STORY CONTINUES BELOW THESE SALTWIRE VIDEOS

Calling Chard: asparagus and leek risotto with chicken | SaltWire

Watch on YouTube: "Calling Chard: asparagus and leek risotto with chicken | SaltWire"

“The better you are prepared, the better chance you will have of staying on top of everything that is coming your way” has been advice that most parents have tried to pass on to their children from time immemorial.  Another well-worn phrase: “Preparation through education is less costly than learning through tragedy.”

For those of us who have spent many years in emergency departments in this province, we have observed that each year at roughly the same time (Dec. 20-April 15), the wheels barely stay on the bus. There is evidence that people suffer increased morbidity and mortality because of the system’s inability to cope with people presenting for care during this time.
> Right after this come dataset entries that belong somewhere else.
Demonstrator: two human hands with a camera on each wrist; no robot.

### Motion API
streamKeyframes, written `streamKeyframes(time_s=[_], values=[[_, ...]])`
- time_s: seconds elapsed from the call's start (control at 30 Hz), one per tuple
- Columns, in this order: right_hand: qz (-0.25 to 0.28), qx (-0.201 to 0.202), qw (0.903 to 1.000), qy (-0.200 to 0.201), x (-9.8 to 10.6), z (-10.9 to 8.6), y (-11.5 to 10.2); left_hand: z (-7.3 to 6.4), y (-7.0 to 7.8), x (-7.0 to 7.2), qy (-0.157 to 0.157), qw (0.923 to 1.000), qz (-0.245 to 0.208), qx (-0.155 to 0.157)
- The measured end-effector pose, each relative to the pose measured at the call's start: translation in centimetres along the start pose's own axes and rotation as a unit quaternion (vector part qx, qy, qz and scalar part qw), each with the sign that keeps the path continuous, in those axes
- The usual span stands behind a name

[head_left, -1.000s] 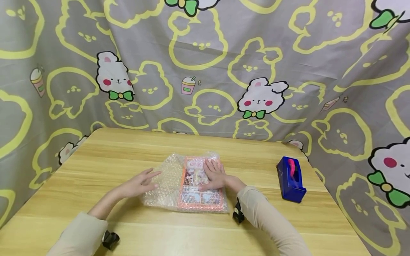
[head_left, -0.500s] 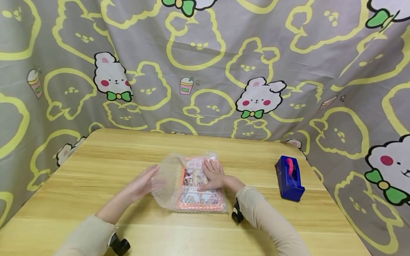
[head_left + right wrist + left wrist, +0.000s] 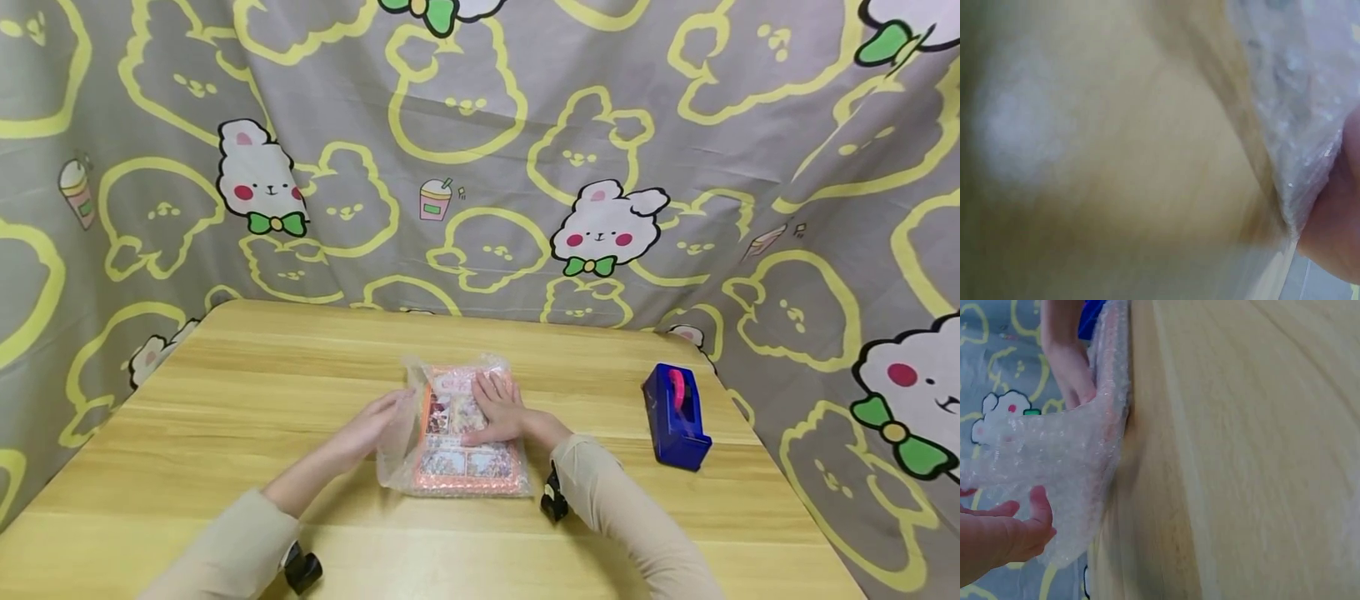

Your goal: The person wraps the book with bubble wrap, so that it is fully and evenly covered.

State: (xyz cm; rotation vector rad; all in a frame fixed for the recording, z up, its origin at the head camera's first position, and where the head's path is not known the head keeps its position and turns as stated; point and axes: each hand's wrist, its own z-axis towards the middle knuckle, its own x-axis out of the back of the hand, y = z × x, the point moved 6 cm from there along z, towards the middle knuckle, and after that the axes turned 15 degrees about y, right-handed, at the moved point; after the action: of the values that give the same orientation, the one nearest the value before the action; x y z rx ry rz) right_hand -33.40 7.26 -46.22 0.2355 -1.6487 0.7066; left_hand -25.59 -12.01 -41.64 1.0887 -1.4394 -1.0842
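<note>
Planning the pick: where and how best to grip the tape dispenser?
Likely best from above: right hand straddling the dispenser, thumb and fingers on its opposite long sides. It stands upright, long and narrow; the pink ring sits in its top toward the far end, worth avoiding.

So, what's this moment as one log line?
left hand: at raised bubble-wrap flap | right hand: flat on wrapped package | tape dispenser: untouched
</note>
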Motion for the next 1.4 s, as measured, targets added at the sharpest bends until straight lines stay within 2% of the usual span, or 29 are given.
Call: streamKeyframes(time_s=[0.13, 0.23, 0.33, 0.47, 0.6, 0.73, 0.87, 1.0, 1.1, 1.23, 1.4], values=[[-0.005, -0.003, 1.0, 0.0, 0.0, 0.1, 0.2, 0.0, 0.3, -1.3, -0.026, 0.9963, 0.066, -0.049], [0.0, -0.003, 1.0, 0.0, 0.1, 0.1, 0.2, 0.2, 0.2, -2.4, -0.048, 0.9883, 0.12, -0.08], [0.011, 0.001, 0.9999, 0.003, 0.3, 0.1, 0.1, 0.3, 0.0, -3.4, -0.074, 0.9752, 0.176, -0.112], [0.019, 0.002, 0.9998, 0.006, 0.4, 0.2, 0.1, 0.1, 0.0, -4.5, -0.095, 0.9514, 0.252, -0.149], [0.027, -0.007, 0.9996, 0.007, 0.4, 0.2, 0.1, 0.1, -0.4, -5.2, -0.103, 0.9339, 0.308, -0.148], [0.04, -0.023, 0.9989, 0.007, 0.4, 0.3, 0.0, 0.1, -0.7, -5.8, -0.12, 0.9245, 0.333, -0.141], [0.061, -0.036, 0.9975, 0.005, 0.4, 0.4, 0.1, 0.1, -0.8, -6.4, -0.134, 0.9192, 0.344, -0.136], [0.066, -0.035, 0.9972, -0.002, 0.3, 0.4, 0.3, 0.3, -0.8, -6.8, -0.128, 0.9123, 0.368, -0.125], [0.053, -0.023, 0.9983, -0.01, 0.3, 0.4, 0.5, 0.5, -0.7, -7.2, -0.122, 0.9065, 0.388, -0.114], [0.051, -0.004, 0.9985, -0.019, 0.6, 0.2, 0.7, 0.7, -0.4, -7.5, -0.13, 0.9029, 0.395, -0.108], [0.055, 0.016, 0.9979, -0.031, 0.7, 0.0, 0.6, 0.9, -0.2, -6.9, -0.148, 0.897, 0.4, -0.115]])
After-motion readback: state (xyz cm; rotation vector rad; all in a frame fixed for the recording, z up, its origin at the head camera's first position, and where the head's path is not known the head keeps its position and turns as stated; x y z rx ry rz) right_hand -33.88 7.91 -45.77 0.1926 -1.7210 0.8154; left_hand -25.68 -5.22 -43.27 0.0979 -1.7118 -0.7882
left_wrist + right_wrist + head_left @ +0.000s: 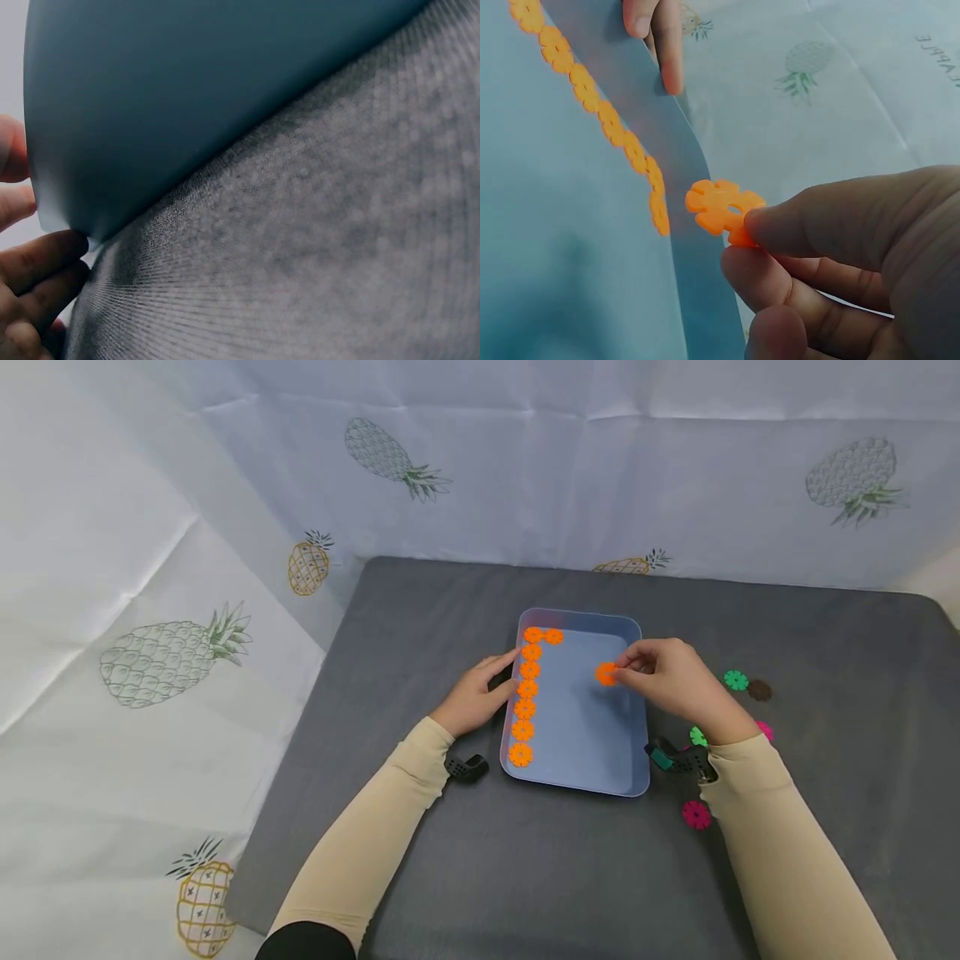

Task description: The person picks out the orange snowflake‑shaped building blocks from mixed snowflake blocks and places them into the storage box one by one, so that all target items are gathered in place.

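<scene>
The right hand [663, 672] pinches an orange flower-shaped plastic disc [718, 205] between thumb and fingers, over the right half of a blue tray [581, 783]. A column of orange discs [525, 708] lies along the tray's left wall. At the far end, another orange disc [554, 637] sits beside the top one of that column. The left hand [480, 691] rests at the tray's left rim, index finger and thumb extended onto the edge. In the left wrist view, other fingers [52, 259] touch the tray's outer wall near its base.
Right of the tray, loose discs lie on the grey table [555, 877]: a green disc [736, 680], a brown disc [760, 690] and a dark pink disc [696, 815]. More discs are partly hidden by the right wrist. A pineapple-print cloth [525, 485] hangs behind.
</scene>
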Demonstrator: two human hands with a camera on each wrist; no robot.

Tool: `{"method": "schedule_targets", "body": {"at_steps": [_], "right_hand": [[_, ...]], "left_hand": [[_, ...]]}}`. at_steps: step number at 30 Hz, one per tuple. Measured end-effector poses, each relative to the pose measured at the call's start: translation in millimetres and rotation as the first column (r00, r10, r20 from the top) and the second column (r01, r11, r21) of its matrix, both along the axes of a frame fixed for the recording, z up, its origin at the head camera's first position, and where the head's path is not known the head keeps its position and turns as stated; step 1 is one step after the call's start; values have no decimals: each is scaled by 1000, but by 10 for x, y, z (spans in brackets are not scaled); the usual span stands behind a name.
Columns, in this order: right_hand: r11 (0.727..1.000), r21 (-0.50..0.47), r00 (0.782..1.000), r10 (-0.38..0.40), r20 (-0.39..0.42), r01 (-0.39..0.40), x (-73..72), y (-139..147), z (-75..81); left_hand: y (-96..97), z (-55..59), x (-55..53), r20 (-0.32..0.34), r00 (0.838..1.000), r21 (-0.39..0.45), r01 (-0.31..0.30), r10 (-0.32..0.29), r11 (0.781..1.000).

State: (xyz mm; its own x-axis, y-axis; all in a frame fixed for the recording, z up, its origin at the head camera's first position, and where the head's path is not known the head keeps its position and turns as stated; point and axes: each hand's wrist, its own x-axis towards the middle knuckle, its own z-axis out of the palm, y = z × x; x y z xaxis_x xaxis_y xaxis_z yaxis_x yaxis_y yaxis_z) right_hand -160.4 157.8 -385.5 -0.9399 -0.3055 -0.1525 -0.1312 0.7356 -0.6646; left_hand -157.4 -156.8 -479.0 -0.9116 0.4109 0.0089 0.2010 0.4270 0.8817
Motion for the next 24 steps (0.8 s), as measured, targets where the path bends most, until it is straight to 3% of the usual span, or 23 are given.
{"method": "schedule_targets", "body": {"at_steps": [12,24], "right_hand": [[1000,16,1000,14,-15,-14,-332,-371,-163],[996,-13,995,-88,42,89,-491,-646,-373]], "left_hand": [[-21,-12,9,-5,1000,-2,-13,13,1000],[3,-35,17,-3,1000,-8,0,0,1000]]}}
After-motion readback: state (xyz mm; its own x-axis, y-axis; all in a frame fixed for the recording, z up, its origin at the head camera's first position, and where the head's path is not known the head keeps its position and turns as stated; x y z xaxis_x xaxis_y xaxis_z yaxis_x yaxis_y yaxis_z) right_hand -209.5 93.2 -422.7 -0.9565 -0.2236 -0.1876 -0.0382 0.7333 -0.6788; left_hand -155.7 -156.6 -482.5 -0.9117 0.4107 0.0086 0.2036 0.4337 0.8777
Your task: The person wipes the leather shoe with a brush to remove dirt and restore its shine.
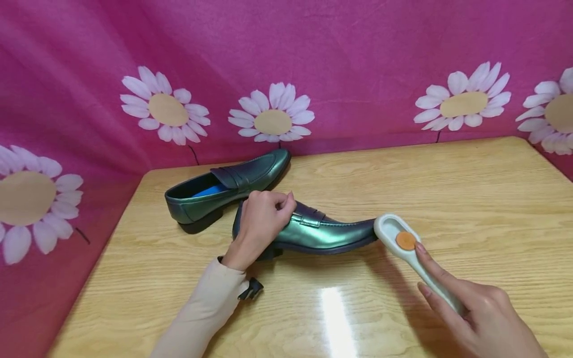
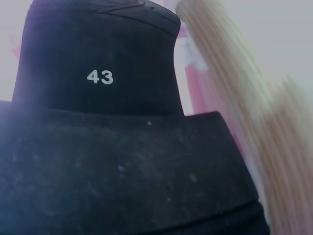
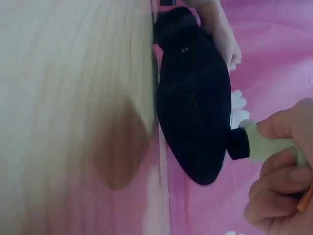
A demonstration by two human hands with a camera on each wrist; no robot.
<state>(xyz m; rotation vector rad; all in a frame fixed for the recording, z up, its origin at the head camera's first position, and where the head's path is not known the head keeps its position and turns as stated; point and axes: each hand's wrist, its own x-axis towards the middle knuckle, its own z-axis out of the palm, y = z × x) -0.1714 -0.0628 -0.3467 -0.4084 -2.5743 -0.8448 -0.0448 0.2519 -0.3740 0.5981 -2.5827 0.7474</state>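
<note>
A shiny green-black loafer [image 1: 340, 236] is raised off the table, its toe pointing right. My left hand [image 1: 261, 219] grips it near the opening at the heel end. In the left wrist view the dark sole [image 2: 100, 95] bears a white "43" above the heel block [image 2: 112, 166]. My right hand [image 1: 485, 308] holds a pale shoe brush [image 1: 423, 273], index finger beside its orange button [image 1: 406, 240]. In the right wrist view the dark brush head [image 3: 238, 144] touches the shoe's side near the toe.
The matching loafer [image 1: 255, 174] stands upright on the wooden table [image 1: 492, 199], behind the held shoe and to its left. A pink cloth [image 1: 358, 59] with white daisies hangs along the table's back and left. A small black bow [image 1: 251, 288] is by the left sleeve.
</note>
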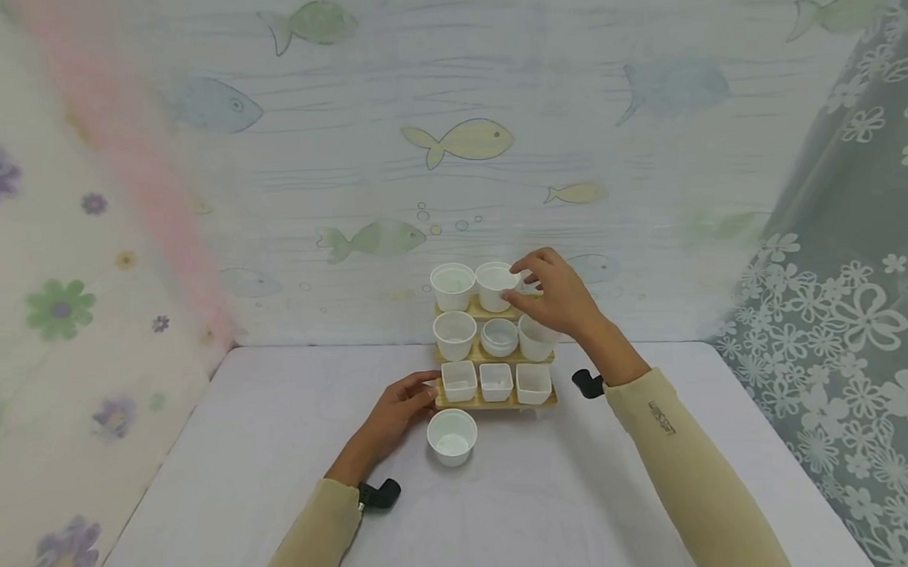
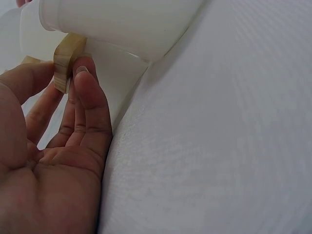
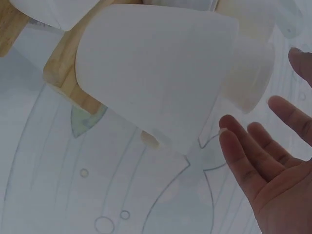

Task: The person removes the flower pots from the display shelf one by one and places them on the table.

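Observation:
A tiered wooden stand (image 1: 496, 405) carries white cups on its steps. My left hand (image 1: 393, 412) is at the front left corner of its lowest step; in the left wrist view the thumb and fingers pinch the wooden end (image 2: 63, 61). My right hand (image 1: 559, 294) reaches to the top step, fingers spread beside a round white cup (image 1: 497, 289). In the right wrist view that hand (image 3: 273, 170) holds nothing, apart from the nearby cups. A second round cup (image 1: 452, 288) stands left on the top step. One more round cup (image 1: 452, 438) sits on the table before the stand.
The middle step bears a cup (image 1: 454, 337), a small round bowl (image 1: 499, 338) and another cup (image 1: 537, 339). Square cups (image 1: 496, 382) line the lowest step. A white cloth covers the table (image 1: 280, 456). Behind it hangs a fish-patterned curtain (image 1: 329, 154).

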Action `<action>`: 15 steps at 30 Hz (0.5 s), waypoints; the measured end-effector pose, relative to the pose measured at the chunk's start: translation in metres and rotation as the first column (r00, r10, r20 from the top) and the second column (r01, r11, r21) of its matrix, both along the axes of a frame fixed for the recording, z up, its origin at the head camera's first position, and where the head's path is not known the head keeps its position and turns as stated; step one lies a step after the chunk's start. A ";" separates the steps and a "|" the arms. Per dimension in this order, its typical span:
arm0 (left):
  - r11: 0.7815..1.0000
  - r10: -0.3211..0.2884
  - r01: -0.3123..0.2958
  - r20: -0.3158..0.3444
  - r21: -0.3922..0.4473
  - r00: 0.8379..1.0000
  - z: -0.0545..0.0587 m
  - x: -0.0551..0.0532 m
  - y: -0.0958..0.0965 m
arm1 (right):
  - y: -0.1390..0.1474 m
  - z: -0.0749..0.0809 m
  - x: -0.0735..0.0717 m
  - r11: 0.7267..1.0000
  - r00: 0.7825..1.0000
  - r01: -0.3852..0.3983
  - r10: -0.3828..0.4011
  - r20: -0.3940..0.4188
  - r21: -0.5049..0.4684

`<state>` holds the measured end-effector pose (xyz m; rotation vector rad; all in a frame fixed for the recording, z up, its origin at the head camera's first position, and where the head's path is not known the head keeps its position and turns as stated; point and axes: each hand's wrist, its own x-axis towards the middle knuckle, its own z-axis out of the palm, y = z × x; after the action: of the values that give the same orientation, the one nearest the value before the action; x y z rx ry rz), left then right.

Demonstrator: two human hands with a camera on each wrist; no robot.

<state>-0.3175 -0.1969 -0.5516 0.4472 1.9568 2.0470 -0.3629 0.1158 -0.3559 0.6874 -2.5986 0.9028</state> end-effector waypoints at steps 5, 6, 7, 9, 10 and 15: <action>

Each year, health workers run around with their hair on fire trying to address the needs of their patients. This was well articulated by the emergency room physicians at Valley Regional Hospital in Kentville last winter when they were asked by their NSHA supervisors to see sick patients on stretchers in hallways, and then had to ask those same patients (many of whom were elderly and frail) to get off the warm stretcher to make room for someone presumably sicker than they were.

Why? Because the emergency room was at 110 per cent capacity and admitted patients had no place to go — but more significantly, primary heath care was simply not meeting the most basic demand of its constituents: access to timely care within their own communities.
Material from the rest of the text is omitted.